Clause 1 (Accuracy) of the Code states that publications must take care not to publish inaccurate, misleading or distorted information, and that the press, whilst free to be partisan, must distinguish clearly between comment, conjecture and fact.
The complainant said that scientific research shows that cannabis is highly unlikely to cause mental health problems, and quoted a 2009 review that had concluded that 96 per cent of people can use cannabis without developing psychosis or other mental health problems.

The newspaper said that the article did not purport to be a news item and clearly reflected its author's point of view on the subject. It acknowledged that conflicting evidence on the dangers of cannabis exists, but said the article had been informed by a recent study published in the British Medical Journal, which – in the columnist's words – had "revealed that youths are twice as likely to experience psychotic episodes if they use cannabis". The newspaper noted that the study had concluded, "Cannabis use is a risk factor for the development of incident psychotic symptoms. Continued cannabis use might increase the risk for psychotic disorder by impacting on the persistence of symptoms."

The Commission made clear first that it considered readers would have understood that the article as a whole expressed the views of the columnist, whose name and profile were prominently displayed at the top of the article, and who began the article by describing those who see "cannabis… as the acceptable face of drugs" as "idiots" and, later, "twerps". The columnist had been entitled to express his views on the potential dangers of cannabis use – which was a matter of significant public interest – and in doing so, he had been entitled to present to readers evidence that supported his argument.
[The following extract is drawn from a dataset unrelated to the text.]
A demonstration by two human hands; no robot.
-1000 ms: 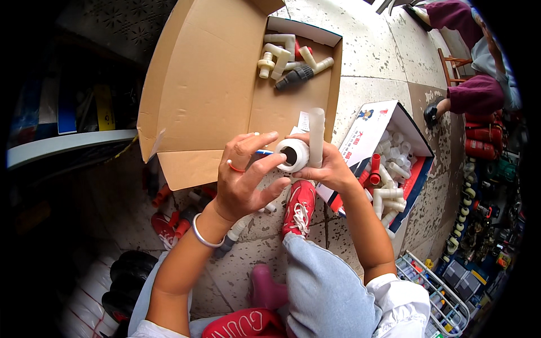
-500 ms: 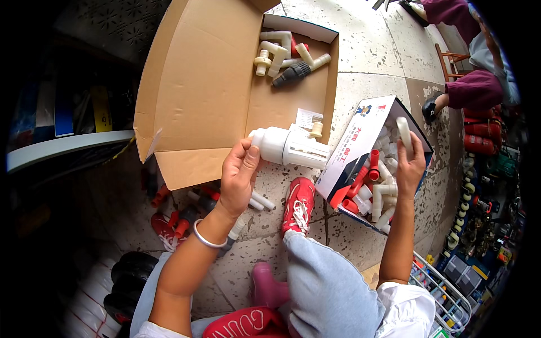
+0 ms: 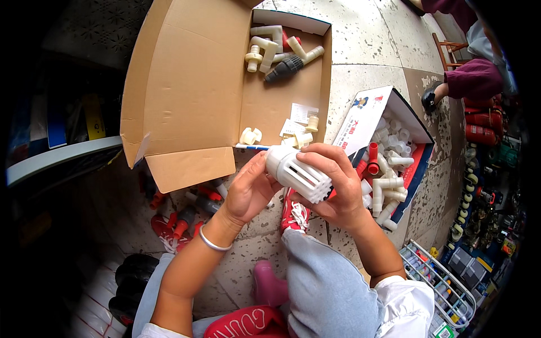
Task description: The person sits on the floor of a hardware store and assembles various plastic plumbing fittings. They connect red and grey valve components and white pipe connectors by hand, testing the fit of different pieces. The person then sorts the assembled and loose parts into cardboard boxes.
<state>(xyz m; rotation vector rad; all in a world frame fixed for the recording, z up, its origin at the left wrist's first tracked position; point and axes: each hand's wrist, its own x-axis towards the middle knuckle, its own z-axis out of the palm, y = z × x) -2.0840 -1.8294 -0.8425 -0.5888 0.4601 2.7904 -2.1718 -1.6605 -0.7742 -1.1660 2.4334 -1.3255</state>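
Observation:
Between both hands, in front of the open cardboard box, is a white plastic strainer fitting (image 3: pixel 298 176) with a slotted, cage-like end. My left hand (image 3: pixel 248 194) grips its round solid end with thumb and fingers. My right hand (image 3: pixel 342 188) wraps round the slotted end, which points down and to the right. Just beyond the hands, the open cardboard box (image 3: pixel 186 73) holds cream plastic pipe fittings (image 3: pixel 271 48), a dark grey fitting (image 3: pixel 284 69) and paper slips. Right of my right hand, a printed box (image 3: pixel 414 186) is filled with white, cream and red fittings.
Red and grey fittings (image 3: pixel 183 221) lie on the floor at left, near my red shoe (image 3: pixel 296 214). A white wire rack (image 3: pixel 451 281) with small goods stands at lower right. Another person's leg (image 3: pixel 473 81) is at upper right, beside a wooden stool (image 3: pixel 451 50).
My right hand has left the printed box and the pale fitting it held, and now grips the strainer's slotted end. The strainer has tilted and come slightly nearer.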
Taking into account this context, the question for the Commission was whether the columnist's claim that cannabis is "likely" to make you "mad" had been significantly misleading or had represented a failure to distinguish conjecture from fact in a manner that would represent a breach of Clause 1 (Accuracy).

In considering this point, the Commission noted that the columnist had cited evidence from a study in the British Medical Journal to support his position and had described its methodology and conclusions in some detail, reporting that it had found that "youths are twice as likely to experience psychotic episodes if they use cannabis"; the complainant did not appear to dispute the accuracy of the article's description of the study. Readers therefore would have been aware of the specific magnitude of the increased risk to which the columnist had referred. Furthermore, despite being written in robust terms, the article had explicitly acknowledged opposing ideas, albeit in a critical context ("The research also appears to nail the lie that cannabis alleviates psychosis and that sufferers should turn to it to self-medicate"). The Commission understood the basis of the complainant's concerns: the claim to which he objected was a particularly strong interpretation of the evidence. It welcomed the newspaper's decision to publish a letter from another reader who opposed the columnist's conclusions and provided another perspective on the issue. On balance, however, the Commission could not find a breach of the Editors' Code on this occasion.

The complainant had also expressed concerns about the tone of the article, which he had found inappropriate and offensive. The Commission noted in this regard that the terms of the Editors' Code of Practice do not address issues of taste and offence. The Code is designed to address the potentially competing rights of freedom of expression and other rights of individuals, such as privacy. Newspapers and magazines have editorial freedom to publish what they consider to be appropriate provided that the rights of individuals – enshrined in the terms of the Code, which specifically defines and protects these rights – are not compromised. To come to an inevitably subjective judgement as to whether such material is offensive would amount to the Commission acting as a moral arbiter, which can lead to censorship. The Commission could not consider this issue further.